Лихунов лег на жесткую, металлическую кровать. В голове шумело от усталости, но в сознание упорно лезли эпизоды последних двух дней, разговоры, лица.
Снова вспомнился Залесский, наклоняющийся над тазом, убитый австриец, залитый его кровью черный солдатский хлеб, ссора в буфете.

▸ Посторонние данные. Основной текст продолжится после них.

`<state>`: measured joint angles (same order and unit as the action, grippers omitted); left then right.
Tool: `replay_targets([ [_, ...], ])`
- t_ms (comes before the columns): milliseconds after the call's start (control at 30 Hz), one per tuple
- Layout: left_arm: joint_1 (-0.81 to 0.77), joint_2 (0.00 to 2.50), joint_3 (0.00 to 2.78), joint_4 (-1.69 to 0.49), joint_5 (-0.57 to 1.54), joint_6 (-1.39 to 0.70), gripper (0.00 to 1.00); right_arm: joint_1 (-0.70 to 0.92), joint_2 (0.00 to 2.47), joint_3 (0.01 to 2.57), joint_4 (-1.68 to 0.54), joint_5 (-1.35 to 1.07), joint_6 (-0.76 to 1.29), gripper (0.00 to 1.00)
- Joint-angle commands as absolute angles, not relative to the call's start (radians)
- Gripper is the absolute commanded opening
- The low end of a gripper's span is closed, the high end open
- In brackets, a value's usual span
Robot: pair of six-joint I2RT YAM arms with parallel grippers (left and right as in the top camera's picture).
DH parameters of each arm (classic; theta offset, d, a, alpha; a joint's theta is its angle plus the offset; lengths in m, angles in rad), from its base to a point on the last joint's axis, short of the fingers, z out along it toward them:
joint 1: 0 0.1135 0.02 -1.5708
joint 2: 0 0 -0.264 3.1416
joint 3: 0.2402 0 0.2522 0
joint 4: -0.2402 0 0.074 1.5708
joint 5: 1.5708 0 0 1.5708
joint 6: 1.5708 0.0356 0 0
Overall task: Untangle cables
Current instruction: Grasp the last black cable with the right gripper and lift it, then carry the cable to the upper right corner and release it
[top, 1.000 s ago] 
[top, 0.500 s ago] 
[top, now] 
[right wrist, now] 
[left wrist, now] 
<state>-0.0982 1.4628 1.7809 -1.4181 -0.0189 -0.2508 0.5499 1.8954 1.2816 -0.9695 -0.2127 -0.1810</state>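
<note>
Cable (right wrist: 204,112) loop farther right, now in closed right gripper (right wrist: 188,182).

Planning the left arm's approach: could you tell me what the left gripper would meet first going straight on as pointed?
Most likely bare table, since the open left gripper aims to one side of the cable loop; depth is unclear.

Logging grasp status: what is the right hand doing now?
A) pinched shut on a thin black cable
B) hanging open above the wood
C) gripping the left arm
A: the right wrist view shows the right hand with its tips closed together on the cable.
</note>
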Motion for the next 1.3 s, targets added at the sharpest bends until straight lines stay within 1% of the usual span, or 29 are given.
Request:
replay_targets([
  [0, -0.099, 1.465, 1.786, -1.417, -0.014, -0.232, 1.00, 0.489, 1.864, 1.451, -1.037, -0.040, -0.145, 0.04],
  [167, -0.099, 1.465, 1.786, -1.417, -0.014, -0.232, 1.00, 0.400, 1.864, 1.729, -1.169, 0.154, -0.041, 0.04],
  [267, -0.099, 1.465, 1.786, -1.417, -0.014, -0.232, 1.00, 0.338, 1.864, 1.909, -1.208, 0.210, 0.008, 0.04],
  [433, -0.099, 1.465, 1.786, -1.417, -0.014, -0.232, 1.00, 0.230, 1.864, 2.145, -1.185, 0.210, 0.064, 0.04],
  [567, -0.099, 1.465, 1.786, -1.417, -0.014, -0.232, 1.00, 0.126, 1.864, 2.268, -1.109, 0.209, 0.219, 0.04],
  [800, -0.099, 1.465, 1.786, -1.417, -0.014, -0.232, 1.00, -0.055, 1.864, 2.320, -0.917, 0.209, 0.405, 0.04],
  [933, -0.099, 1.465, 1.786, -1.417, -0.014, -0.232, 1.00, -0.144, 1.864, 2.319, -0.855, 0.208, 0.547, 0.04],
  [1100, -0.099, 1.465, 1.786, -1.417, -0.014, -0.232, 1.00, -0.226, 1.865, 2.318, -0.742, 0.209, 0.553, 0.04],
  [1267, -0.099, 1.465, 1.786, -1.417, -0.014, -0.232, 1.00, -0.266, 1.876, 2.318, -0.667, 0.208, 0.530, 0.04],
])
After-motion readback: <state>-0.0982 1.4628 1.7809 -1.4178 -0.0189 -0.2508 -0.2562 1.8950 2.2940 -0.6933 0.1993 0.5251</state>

И снова зазвучал громкий шепот Рауха, похожий на ширканье платяной щетки по сухой бумаге. «Да неужели и я, – со страхом подумал Лихунов, – стал таким же черствым, бесчувственным, как этот казуист?» Ему вспомнилась смерть жены и дочери, и вдруг Лихунова озарило понимание, что самое страшное для него действительно уже далеко позади, и нет никакого личного страха перед войной, но осталось лишь одно убеждение, что войне этой он все-таки нужен, очень нужен, чтобы сделать происходящее сейчас по-настоящему страшным.